• Task directions
Every record must be copied exactly, except that pictures are dropped.

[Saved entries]

/---

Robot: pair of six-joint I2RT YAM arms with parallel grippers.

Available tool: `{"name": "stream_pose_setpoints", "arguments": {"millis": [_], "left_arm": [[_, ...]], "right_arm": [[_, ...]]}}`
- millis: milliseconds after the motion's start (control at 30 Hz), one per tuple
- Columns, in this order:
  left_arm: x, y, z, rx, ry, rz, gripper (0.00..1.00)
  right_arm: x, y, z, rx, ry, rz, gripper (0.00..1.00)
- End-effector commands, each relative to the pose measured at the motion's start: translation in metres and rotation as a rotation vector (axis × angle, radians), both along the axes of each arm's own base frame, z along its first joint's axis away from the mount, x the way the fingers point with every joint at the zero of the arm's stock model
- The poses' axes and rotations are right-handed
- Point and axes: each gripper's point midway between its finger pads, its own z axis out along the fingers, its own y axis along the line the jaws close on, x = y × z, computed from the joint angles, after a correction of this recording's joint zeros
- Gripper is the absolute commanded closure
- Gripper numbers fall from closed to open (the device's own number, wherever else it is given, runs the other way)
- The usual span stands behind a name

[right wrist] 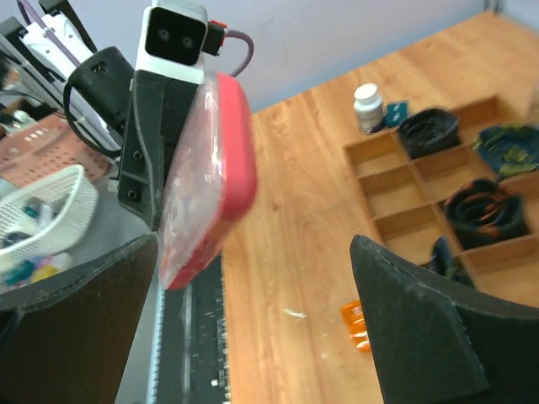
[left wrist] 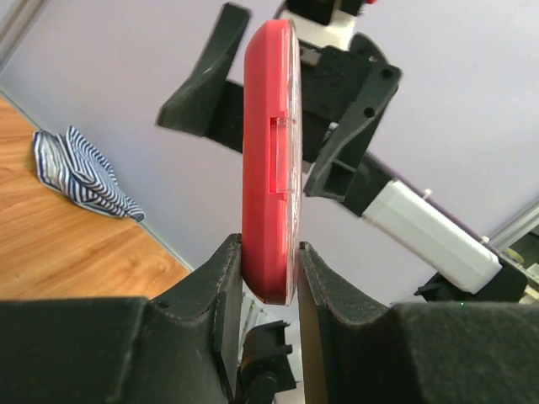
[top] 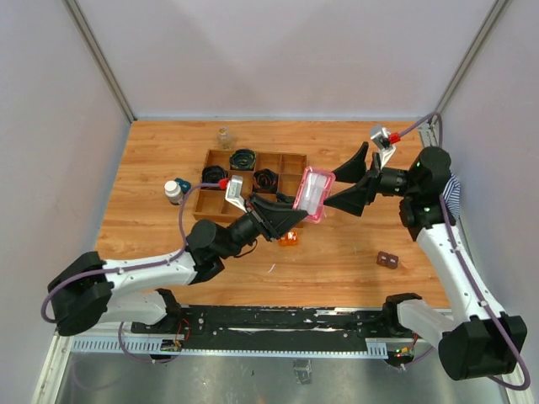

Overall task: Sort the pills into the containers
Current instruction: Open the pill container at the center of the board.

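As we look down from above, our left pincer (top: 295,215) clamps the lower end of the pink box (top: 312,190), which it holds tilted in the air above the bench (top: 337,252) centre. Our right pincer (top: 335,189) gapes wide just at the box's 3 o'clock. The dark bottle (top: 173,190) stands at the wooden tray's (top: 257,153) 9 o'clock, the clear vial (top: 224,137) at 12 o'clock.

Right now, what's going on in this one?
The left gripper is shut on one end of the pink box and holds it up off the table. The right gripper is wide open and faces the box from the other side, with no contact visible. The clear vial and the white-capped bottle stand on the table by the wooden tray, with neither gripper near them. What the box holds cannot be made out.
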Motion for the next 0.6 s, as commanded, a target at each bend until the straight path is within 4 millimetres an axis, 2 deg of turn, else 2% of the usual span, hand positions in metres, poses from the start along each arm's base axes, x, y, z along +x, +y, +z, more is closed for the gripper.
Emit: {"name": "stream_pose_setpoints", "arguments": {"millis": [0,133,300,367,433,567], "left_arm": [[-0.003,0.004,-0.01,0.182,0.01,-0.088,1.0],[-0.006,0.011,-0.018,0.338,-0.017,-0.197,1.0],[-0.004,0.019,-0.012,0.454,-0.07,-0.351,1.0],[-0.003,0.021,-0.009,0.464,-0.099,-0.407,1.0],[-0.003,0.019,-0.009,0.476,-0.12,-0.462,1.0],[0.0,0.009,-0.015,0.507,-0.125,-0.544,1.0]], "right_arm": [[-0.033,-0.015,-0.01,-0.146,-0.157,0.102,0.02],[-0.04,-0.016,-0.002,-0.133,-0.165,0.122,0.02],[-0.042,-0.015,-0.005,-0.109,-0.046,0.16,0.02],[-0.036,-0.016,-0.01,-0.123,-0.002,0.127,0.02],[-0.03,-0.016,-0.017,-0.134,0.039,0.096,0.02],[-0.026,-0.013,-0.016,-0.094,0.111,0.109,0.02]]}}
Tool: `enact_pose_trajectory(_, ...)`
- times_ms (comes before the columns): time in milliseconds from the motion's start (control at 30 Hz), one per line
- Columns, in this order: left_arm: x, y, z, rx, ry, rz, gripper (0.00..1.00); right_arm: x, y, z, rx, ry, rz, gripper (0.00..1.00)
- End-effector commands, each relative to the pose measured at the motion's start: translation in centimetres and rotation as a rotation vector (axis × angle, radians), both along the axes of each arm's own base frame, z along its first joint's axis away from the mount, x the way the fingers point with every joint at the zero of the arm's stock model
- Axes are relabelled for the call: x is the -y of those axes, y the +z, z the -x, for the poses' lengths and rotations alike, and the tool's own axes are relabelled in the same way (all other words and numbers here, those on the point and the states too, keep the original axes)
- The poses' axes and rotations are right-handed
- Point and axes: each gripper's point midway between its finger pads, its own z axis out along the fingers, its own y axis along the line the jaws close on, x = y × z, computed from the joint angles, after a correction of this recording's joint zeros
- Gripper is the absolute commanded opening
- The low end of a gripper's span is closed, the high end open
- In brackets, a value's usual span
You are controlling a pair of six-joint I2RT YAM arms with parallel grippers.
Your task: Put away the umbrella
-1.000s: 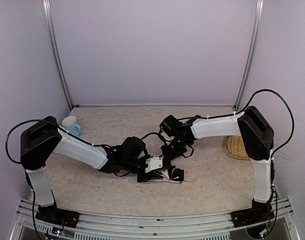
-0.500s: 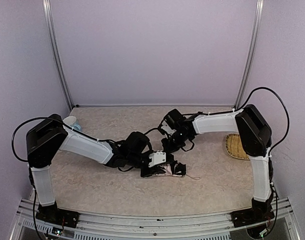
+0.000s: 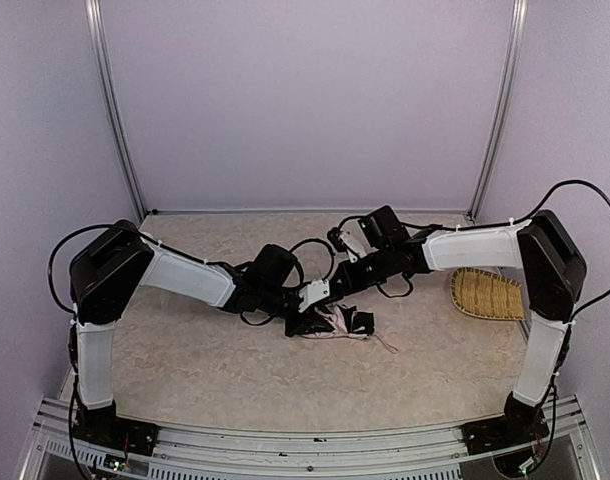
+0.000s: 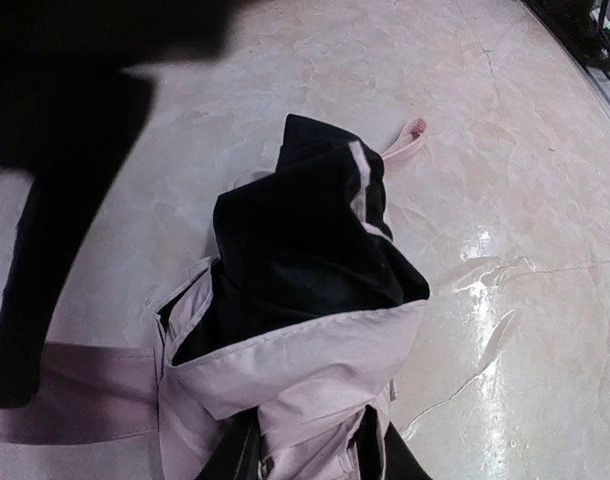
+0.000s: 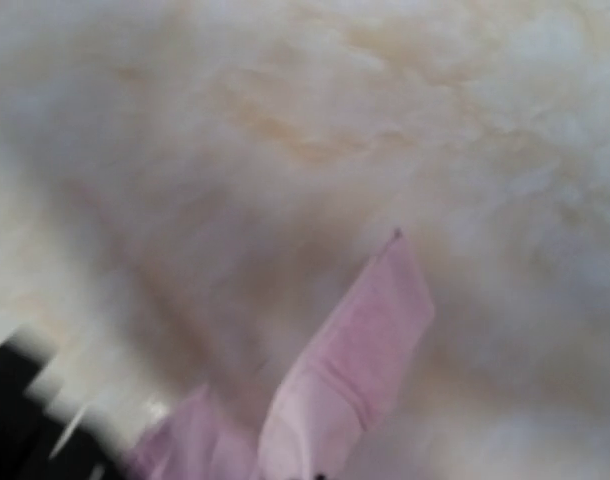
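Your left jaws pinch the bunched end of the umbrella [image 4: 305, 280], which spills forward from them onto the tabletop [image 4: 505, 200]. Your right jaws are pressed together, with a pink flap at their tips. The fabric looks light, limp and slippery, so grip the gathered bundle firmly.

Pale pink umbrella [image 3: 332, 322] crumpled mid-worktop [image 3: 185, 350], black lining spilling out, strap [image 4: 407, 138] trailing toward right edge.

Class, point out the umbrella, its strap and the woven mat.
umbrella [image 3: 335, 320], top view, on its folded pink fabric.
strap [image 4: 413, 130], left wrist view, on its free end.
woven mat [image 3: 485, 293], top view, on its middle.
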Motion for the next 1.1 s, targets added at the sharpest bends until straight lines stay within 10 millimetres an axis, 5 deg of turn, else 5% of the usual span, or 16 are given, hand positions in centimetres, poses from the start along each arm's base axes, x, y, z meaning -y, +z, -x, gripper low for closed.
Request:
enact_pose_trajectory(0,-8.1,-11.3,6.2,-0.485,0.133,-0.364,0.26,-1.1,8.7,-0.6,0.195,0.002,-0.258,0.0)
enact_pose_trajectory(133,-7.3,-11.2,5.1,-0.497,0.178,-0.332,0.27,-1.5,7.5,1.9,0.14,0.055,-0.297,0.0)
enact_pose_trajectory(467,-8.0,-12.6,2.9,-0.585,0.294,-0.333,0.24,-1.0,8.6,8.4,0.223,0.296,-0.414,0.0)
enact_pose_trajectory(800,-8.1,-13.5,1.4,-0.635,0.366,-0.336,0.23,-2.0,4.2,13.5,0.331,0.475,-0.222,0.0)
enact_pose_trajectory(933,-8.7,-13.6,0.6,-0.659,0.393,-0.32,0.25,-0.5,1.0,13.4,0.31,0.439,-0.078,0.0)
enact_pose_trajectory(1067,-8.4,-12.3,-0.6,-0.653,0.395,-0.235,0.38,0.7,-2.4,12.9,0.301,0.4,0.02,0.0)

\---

• Solution for this problem
Robot: pair of six-joint I2RT YAM arms with parallel grippers.

Available tool: `{"name": "stream_pose_setpoints", "arguments": {"millis": [_], "left_arm": [[_, ...]], "right_arm": [[_, ...]]}}`
- millis: milliseconds after the motion's start (control at 30 Hz), one per tuple
- Columns, in this order:
  left_arm: x, y, z, rx, ry, rz, gripper (0.00..1.00)
  right_arm: x, y, z, rx, ry, rz, gripper (0.00..1.00)
- End-effector commands, each relative to the pose measured at the motion's start: translation in metres and rotation as a rotation vector (axis × angle, radians), both along the axes of each arm's own base frame, z along its first joint's axis away from the mount, x the way the fingers point with every joint at the zero of the arm's stock model
- The poses' axes and rotations are right-handed
- Point and axes: each gripper's point midway between its finger pads, its own z axis out along the fingers, its own y axis along the line the jaws close on, x = y × z, computed from the joint angles, after a correction of this recording's joint zeros
- Gripper is the absolute commanded closure
- Gripper numbers fall from closed to open (the device's own number, wherever else it is given, runs the other way)
- The usual span stands behind a name

[right wrist] 
[left wrist] 
[top] 

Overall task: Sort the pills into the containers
Current instruction: Open the pill container at the center of the board.

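As we look down from above, our left pincer (top: 295,215) clamps the lower end of the pink box (top: 312,190), which it holds tilted in the air above the bench (top: 337,252) centre. Our right pincer (top: 335,189) gapes wide just at the box's 3 o'clock. The dark bottle (top: 173,190) stands at the wooden tray's (top: 257,153) 9 o'clock, the clear vial (top: 224,137) at 12 o'clock.

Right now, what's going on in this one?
The left gripper is shut on one end of the pink box and holds it up off the table. The right gripper is wide open and faces the box from the other side, with no contact visible. The clear vial and the white-capped bottle stand on the table by the wooden tray, with neither gripper near them. What the box holds cannot be made out.
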Motion for the next 0.6 s, as commanded, a target at each bend until the straight path is within 4 millimetres an axis, 2 deg of turn, else 2% of the usual span, hand positions in metres, poses from the start along each arm's base axes, x, y, z along +x, +y, +z, more is closed for the gripper.
Emit: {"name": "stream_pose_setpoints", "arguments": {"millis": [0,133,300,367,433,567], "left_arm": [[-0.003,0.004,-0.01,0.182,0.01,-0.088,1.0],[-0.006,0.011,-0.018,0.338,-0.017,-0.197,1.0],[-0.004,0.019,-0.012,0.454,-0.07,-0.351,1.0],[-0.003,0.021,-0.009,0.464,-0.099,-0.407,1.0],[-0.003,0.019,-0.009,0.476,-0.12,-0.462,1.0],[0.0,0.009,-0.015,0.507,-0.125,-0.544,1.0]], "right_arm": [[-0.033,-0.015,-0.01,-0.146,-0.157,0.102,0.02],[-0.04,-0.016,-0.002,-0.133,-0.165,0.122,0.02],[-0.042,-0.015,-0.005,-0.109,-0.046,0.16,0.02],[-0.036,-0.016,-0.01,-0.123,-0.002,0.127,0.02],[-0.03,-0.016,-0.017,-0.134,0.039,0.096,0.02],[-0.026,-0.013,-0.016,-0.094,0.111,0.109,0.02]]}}
Tool: `enact_pose_trajectory(_, ...)`
- times_ms (comes before the columns): time in milliseconds from the motion's start (control at 30 Hz), one per line
- Columns, in this order: left_arm: x, y, z, rx, ry, rz, gripper (0.00..1.00); right_arm: x, y, z, rx, ry, rz, gripper (0.00..1.00)
- End-effector commands, each relative to the pose measured at the motion's start: translation in centimetres and rotation as a rotation vector (axis × angle, radians), both along the axes of each arm's own base frame, z along its first joint's axis away from the mount, x the way the fingers point with every joint at the zero of the arm's stock model
- Axes are relabelled for the call: x is the -y of those axes, y the +z, z the -x, for the poses' lengths and rotations alike, and the tool's own axes are relabelled in the same way (all other words and numbers here, those on the point and the states too, keep the original axes)
- The poses' axes and rotations are right-handed
- Point and axes: each gripper's point midway between its finger pads, its own z axis out along the fingers, its own y axis along the line the jaws close on, x = y × z, computed from the joint angles, after a correction of this recording's joint zeros
- Gripper is the absolute commanded opening
- The low end of a gripper's span is closed, the high end open
- In brackets, a value's usual span
You are controlling a pair of six-joint I2RT YAM arms with parallel grippers.
Your task: Put away the umbrella
-1.000s: 
-0.500s: 
+0.000s: 
+0.000s: 
+0.000s: 
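Your left jaws pinch the bunched end of the umbrella [image 4: 305, 280], which spills forward from them onto the tabletop [image 4: 505, 200]. Your right jaws are pressed together, with a pink flap at their tips. The fabric looks light, limp and slippery, so grip the gathered bundle firmly.

Pale pink umbrella [image 3: 332, 322] crumpled mid-worktop [image 3: 185, 350], black lining spilling out, strap [image 4: 407, 138] trailing toward right edge.

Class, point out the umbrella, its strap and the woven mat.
umbrella [image 3: 335, 320], top view, on its folded pink fabric.
strap [image 4: 413, 130], left wrist view, on its free end.
woven mat [image 3: 485, 293], top view, on its middle.
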Motion for the next 1.1 s, targets added at the sharpest bends until straight lines stay within 10 millimetres an axis, 5 deg of turn, else 5% of the usual span, or 16 are given, hand positions in centimetres, poses from the start along each arm's base axes, x, y, z meaning -y, +z, -x, gripper low for closed.
Request:
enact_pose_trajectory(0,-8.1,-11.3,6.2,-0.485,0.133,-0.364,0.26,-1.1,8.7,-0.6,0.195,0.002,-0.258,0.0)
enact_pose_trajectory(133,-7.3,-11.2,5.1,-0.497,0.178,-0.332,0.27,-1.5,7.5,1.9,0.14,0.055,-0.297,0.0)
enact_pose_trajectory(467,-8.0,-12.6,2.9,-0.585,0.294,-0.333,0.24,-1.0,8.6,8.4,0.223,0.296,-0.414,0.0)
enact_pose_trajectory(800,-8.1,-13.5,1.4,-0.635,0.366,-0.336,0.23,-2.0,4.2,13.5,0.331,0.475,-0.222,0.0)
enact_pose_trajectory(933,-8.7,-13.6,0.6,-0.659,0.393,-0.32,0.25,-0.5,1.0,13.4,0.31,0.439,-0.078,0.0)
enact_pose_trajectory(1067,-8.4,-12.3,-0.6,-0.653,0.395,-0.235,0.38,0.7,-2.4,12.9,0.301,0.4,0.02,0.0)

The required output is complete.